There is much more than this in the story of how oxygen and carbon balance each other in the atmosphere, but we’ll see that in the next post.
(*) note that oil from shales is not the same thing as “shale oil,” which should be more correctly defined as “tight oil.” But the same name is used for both, and that creates a lot of confusion. In any case, they are both evil things.
(**). Here is how the “per Meg” unit is described. It is tricky, and in order to understand it you have to access a paper that’s behind a paywall. Anyway, here is the definition.

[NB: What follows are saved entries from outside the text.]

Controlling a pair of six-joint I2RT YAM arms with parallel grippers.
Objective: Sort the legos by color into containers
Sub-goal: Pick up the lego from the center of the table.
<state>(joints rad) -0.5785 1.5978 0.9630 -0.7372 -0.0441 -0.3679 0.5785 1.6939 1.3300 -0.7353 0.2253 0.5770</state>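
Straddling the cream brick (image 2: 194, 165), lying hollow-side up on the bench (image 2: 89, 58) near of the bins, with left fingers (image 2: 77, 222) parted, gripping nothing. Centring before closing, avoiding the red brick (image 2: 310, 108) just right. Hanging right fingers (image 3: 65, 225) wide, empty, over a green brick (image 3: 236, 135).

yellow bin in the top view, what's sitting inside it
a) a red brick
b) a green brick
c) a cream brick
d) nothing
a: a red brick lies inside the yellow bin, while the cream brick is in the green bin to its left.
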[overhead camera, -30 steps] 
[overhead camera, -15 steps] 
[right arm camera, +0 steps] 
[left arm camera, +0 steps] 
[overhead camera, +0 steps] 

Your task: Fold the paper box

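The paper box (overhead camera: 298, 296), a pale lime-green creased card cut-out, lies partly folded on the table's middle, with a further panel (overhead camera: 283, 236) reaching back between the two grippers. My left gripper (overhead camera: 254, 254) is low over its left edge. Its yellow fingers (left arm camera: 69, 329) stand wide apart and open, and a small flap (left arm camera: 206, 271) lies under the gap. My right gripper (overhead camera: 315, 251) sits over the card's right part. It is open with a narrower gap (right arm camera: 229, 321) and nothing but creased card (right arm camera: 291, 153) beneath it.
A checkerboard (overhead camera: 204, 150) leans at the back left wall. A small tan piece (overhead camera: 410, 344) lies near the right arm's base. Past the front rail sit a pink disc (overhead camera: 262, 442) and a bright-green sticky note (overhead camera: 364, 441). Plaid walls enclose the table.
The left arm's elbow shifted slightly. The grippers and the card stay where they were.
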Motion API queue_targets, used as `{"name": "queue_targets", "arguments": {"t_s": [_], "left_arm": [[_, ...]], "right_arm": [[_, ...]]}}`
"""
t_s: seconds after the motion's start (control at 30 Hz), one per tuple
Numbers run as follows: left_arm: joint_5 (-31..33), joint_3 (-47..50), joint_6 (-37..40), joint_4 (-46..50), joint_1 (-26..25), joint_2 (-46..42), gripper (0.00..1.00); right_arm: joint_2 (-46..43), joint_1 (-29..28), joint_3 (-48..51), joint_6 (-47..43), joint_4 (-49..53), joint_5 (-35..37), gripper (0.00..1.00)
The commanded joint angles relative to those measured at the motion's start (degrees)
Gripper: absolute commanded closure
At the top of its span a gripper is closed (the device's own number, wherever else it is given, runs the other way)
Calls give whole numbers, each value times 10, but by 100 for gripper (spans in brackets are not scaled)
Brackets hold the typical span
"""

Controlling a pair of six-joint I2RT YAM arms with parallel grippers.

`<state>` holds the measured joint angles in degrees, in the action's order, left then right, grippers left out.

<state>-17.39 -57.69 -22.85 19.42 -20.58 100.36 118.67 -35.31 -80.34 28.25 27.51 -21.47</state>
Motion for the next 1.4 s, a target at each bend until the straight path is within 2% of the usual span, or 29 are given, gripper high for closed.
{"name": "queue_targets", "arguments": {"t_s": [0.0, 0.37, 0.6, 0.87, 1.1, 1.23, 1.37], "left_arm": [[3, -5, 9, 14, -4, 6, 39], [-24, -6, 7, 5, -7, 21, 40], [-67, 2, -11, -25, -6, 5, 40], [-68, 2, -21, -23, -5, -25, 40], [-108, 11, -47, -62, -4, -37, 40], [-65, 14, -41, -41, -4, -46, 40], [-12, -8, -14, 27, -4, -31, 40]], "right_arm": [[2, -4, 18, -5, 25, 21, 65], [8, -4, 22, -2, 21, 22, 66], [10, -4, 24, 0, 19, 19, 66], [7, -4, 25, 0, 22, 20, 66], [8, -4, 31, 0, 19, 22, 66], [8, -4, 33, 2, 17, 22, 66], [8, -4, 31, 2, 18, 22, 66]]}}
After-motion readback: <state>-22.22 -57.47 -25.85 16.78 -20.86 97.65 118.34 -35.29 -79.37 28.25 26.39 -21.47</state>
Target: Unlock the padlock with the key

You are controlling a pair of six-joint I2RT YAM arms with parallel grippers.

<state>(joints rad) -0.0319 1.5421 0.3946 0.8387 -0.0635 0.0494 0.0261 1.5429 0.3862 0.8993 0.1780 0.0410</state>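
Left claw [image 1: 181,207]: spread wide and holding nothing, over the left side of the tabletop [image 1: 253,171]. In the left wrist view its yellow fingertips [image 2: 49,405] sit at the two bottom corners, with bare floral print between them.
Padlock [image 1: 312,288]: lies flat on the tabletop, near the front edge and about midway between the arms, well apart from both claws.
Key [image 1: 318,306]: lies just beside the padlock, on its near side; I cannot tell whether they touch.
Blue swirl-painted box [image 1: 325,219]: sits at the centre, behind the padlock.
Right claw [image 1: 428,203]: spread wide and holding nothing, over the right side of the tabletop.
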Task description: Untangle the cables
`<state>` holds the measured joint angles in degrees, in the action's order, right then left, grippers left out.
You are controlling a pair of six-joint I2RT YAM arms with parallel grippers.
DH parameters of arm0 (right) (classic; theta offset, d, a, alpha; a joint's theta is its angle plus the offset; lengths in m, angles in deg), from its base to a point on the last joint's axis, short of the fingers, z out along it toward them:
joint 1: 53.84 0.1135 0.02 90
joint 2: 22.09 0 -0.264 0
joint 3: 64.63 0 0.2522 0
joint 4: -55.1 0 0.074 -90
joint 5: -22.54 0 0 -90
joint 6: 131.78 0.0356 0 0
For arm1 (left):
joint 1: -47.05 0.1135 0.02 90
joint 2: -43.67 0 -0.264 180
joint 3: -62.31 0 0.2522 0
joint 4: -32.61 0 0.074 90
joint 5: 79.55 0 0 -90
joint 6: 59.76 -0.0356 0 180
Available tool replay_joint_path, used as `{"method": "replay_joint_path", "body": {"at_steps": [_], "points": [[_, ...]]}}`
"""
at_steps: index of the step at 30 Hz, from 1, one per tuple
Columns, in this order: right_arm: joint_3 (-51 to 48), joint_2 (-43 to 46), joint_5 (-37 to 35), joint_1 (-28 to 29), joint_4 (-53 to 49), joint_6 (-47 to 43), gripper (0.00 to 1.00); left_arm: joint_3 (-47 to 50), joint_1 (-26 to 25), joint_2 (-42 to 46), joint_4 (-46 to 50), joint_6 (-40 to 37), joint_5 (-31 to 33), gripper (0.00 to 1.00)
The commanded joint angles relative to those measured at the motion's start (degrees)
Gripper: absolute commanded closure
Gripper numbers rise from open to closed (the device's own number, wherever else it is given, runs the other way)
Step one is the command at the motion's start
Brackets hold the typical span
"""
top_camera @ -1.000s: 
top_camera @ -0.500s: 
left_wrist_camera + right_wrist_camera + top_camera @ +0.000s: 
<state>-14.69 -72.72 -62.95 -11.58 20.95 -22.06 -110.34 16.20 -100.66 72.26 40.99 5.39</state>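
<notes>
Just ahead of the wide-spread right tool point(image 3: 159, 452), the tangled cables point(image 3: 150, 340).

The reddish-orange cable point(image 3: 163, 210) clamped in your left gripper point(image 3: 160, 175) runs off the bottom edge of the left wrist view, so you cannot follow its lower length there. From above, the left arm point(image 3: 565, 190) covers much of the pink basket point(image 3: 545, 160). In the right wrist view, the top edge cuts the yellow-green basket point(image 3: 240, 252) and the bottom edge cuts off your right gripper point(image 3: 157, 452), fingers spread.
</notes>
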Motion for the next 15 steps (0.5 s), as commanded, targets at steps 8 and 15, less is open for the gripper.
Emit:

As I knew, "Oxygen on Earth primarily came about through the process of photosynthesis performed by ancient bacteria called cyanobacteria, which released oxygen as a byproduct while using sunlight to convert carbon dioxide and water into energy, marking a significant event known as the "Great Oxidation Event" where oxygen levels in the atmosphere began to rise significantly; this process occurred roughly 2.4 to 2.3 billion years ago."
That's how Oxygen concentration rose from 1% to 21 % (was even higher).
That's a huge, huge amount! And may not even require regular “replenishment” and production of “new oxygen”.
And in the present days - The waters (oceans) of the world are the main oxygen generators of the biosphere; their algae are estimated to replace about 90 percent of all oxygen used.
Again- as I know- plants produce O2 in a day (light) time (photosynthesis)... And in the night time they "consume" >50% of released O2)))) And they emit CO2 in the night)) They "breath"! (That is why "Nature" emits >200Gt of C per year (750Gt CO2) - and sequester the same amount!!